**EXERCISE DIRECTIONS:** Please repeat the records, word for word and without gaps.

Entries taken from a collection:
╔══

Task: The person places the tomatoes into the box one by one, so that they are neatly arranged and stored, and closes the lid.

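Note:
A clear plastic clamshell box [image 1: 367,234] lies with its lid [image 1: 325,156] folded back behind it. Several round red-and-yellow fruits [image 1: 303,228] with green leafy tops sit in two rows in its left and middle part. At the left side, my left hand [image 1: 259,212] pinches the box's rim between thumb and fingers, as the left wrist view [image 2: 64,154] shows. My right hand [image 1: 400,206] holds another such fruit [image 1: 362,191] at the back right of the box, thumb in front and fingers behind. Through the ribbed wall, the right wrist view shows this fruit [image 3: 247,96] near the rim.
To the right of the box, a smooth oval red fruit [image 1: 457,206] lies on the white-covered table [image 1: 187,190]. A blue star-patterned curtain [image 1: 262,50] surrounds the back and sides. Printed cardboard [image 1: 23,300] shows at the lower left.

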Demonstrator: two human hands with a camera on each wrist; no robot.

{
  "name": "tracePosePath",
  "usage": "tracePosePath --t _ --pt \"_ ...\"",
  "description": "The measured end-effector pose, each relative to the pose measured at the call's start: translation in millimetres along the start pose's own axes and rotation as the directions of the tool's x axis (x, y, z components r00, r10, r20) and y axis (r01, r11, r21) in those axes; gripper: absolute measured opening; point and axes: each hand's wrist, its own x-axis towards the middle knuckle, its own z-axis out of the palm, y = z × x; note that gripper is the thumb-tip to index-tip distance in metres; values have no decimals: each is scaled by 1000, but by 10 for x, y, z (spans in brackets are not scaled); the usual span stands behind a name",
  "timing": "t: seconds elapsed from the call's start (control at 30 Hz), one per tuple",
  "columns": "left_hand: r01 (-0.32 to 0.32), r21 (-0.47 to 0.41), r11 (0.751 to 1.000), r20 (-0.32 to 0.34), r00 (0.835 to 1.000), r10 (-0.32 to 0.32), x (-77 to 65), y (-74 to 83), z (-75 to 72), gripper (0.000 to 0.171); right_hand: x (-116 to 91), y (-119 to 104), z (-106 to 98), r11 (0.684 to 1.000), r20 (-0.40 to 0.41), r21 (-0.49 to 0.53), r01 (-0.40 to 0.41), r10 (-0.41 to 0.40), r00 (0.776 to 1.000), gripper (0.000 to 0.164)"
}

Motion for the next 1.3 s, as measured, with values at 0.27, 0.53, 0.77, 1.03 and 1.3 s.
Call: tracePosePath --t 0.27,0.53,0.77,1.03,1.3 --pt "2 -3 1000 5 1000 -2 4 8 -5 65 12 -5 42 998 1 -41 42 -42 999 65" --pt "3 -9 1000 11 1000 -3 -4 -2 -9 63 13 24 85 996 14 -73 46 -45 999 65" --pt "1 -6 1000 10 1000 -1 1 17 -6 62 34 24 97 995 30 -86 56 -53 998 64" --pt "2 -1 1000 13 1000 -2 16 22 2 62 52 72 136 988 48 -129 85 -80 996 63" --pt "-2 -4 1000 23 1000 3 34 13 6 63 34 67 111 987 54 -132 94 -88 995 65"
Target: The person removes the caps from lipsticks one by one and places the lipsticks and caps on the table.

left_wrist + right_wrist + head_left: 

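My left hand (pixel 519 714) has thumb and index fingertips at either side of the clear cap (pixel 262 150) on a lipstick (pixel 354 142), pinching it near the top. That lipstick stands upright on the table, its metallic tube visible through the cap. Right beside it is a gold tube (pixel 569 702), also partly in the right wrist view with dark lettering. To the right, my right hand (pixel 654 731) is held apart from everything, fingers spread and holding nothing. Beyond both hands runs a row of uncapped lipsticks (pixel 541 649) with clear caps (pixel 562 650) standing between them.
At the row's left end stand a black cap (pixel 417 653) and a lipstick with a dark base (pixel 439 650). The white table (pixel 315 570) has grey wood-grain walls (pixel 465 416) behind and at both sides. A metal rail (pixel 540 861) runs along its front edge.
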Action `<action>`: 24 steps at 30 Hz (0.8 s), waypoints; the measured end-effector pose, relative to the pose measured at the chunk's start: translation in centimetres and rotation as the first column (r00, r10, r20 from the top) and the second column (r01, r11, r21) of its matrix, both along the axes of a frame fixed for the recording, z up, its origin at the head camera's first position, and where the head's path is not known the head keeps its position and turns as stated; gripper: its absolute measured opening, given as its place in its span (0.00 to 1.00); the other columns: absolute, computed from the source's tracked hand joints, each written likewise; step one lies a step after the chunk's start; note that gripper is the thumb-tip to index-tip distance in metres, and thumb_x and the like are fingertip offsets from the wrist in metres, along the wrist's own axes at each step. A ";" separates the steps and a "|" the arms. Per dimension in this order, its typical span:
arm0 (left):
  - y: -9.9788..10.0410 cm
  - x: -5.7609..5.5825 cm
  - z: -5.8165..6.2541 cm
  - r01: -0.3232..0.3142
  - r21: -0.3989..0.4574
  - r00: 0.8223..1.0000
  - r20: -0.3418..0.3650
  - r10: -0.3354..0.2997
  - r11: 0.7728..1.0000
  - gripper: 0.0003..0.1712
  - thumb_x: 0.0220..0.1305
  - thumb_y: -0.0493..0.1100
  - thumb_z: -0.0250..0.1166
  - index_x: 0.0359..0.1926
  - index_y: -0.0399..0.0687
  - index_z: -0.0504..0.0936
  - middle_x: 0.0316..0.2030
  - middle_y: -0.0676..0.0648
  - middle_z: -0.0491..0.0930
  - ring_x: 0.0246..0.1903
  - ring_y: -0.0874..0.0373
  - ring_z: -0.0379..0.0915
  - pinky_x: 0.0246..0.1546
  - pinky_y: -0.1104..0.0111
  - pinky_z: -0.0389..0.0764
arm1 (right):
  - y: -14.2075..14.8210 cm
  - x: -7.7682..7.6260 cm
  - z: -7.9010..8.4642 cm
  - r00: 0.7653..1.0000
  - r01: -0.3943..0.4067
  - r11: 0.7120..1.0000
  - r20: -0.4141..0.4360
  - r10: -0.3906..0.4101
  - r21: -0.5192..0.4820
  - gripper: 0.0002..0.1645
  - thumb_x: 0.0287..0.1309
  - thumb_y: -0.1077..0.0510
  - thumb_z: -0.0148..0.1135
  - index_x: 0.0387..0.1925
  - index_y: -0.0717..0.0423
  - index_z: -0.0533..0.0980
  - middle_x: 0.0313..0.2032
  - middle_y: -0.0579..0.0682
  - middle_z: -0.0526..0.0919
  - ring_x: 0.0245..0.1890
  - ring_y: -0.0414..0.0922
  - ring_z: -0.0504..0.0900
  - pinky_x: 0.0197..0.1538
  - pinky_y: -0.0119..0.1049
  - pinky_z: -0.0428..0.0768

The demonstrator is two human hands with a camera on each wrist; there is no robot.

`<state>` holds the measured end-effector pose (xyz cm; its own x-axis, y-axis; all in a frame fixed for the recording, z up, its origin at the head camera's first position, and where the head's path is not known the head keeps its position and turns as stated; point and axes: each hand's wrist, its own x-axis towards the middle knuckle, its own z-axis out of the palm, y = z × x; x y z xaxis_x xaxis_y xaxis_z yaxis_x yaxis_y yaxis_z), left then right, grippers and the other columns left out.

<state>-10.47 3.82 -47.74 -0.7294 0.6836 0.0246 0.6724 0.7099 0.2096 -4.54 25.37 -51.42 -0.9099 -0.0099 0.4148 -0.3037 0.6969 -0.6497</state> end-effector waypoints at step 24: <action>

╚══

**EXERCISE SOLUTION:**
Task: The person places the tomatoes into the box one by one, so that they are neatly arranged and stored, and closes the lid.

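Note:
A clear plastic clamshell box [image 1: 367,234] lies with its lid [image 1: 325,156] folded back behind it. Several round red-and-yellow fruits [image 1: 303,228] with green leafy tops sit in two rows in its left and middle part. At the left side, my left hand [image 1: 259,212] pinches the box's rim between thumb and fingers, as the left wrist view [image 2: 64,154] shows. My right hand [image 1: 400,206] holds another such fruit [image 1: 362,191] at the back right of the box, thumb in front and fingers behind. Through the ribbed wall, the right wrist view shows this fruit [image 3: 247,96] near the rim.
To the right of the box, a smooth oval red fruit [image 1: 457,206] lies on the white-covered table [image 1: 187,190]. A blue star-patterned curtain [image 1: 262,50] surrounds the back and sides. Printed cardboard [image 1: 23,300] shows at the lower left.
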
Demonstrator: two human hands with a camera on each wrist; no robot.

{
  "name": "tracePosePath",
  "usage": "tracePosePath --t _ --pt \"_ ...\"",
  "description": "The measured end-effector pose, each relative to the pose measured at the call's start: translation in millimetres along the start pose's own axes and rotation as the directions of the tool's x axis (x, y, z components r00, r10, r20) and y axis (r01, r11, r21) in those axes; gripper: absolute measured opening; point and axes: each hand's wrist, its own x-axis towards the middle knuckle, its own z-axis out of the palm, y = z × x; note that gripper is the thumb-tip to index-tip distance in metres; values have no decimals: each is scaled by 1000, but by 10 for x, y, z (spans in brackets are not scaled); the usual span stands behind a name",
  "timing": "t: seconds elapsed from the call's start (control at 30 Hz), one per tuple",
  "columns": "left_hand: r01 (-0.32 to 0.32), r21 (-0.47 to 0.41), r11 (0.751 to 1.000), r20 (-0.32 to 0.34), r00 (0.835 to 1.000), r10 (-0.32 to 0.32), x (-77 to 65), y (-74 to 83), z (-75 to 72), gripper (0.000 to 0.171); right_hand: x (-116 to 91), y (-119 to 104), z (-106 to 98), r11 (0.684 to 1.000), r20 (-0.40 to 0.41), r21 (-0.49 to 0.53), r01 (-0.40 to 0.41), r10 (-0.41 to 0.40), r00 (0.776 to 1.000), gripper (0.000 to 0.164)"
}

Motion for the next 1.3 s, as measured, with values at 0.27, 0.53, 0.77, 1.03 and 1.3 s.
Call: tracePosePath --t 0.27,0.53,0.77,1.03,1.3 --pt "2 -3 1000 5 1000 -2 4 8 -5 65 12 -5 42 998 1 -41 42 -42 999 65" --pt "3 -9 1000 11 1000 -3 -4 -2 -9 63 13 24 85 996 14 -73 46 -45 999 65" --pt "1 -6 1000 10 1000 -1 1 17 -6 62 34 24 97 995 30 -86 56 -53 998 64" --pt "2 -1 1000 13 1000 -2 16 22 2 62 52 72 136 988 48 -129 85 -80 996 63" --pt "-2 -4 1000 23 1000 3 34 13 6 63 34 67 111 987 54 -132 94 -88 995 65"
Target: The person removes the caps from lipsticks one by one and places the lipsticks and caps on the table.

left_wrist + right_wrist + head_left: 

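My left hand (pixel 519 714) has thumb and index fingertips at either side of the clear cap (pixel 262 150) on a lipstick (pixel 354 142), pinching it near the top. That lipstick stands upright on the table, its metallic tube visible through the cap. Right beside it is a gold tube (pixel 569 702), also partly in the right wrist view with dark lettering. To the right, my right hand (pixel 654 731) is held apart from everything, fingers spread and holding nothing. Beyond both hands runs a row of uncapped lipsticks (pixel 541 649) with clear caps (pixel 562 650) standing between them.
At the row's left end stand a black cap (pixel 417 653) and a lipstick with a dark base (pixel 439 650). The white table (pixel 315 570) has grey wood-grain walls (pixel 465 416) behind and at both sides. A metal rail (pixel 540 861) runs along its front edge.
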Action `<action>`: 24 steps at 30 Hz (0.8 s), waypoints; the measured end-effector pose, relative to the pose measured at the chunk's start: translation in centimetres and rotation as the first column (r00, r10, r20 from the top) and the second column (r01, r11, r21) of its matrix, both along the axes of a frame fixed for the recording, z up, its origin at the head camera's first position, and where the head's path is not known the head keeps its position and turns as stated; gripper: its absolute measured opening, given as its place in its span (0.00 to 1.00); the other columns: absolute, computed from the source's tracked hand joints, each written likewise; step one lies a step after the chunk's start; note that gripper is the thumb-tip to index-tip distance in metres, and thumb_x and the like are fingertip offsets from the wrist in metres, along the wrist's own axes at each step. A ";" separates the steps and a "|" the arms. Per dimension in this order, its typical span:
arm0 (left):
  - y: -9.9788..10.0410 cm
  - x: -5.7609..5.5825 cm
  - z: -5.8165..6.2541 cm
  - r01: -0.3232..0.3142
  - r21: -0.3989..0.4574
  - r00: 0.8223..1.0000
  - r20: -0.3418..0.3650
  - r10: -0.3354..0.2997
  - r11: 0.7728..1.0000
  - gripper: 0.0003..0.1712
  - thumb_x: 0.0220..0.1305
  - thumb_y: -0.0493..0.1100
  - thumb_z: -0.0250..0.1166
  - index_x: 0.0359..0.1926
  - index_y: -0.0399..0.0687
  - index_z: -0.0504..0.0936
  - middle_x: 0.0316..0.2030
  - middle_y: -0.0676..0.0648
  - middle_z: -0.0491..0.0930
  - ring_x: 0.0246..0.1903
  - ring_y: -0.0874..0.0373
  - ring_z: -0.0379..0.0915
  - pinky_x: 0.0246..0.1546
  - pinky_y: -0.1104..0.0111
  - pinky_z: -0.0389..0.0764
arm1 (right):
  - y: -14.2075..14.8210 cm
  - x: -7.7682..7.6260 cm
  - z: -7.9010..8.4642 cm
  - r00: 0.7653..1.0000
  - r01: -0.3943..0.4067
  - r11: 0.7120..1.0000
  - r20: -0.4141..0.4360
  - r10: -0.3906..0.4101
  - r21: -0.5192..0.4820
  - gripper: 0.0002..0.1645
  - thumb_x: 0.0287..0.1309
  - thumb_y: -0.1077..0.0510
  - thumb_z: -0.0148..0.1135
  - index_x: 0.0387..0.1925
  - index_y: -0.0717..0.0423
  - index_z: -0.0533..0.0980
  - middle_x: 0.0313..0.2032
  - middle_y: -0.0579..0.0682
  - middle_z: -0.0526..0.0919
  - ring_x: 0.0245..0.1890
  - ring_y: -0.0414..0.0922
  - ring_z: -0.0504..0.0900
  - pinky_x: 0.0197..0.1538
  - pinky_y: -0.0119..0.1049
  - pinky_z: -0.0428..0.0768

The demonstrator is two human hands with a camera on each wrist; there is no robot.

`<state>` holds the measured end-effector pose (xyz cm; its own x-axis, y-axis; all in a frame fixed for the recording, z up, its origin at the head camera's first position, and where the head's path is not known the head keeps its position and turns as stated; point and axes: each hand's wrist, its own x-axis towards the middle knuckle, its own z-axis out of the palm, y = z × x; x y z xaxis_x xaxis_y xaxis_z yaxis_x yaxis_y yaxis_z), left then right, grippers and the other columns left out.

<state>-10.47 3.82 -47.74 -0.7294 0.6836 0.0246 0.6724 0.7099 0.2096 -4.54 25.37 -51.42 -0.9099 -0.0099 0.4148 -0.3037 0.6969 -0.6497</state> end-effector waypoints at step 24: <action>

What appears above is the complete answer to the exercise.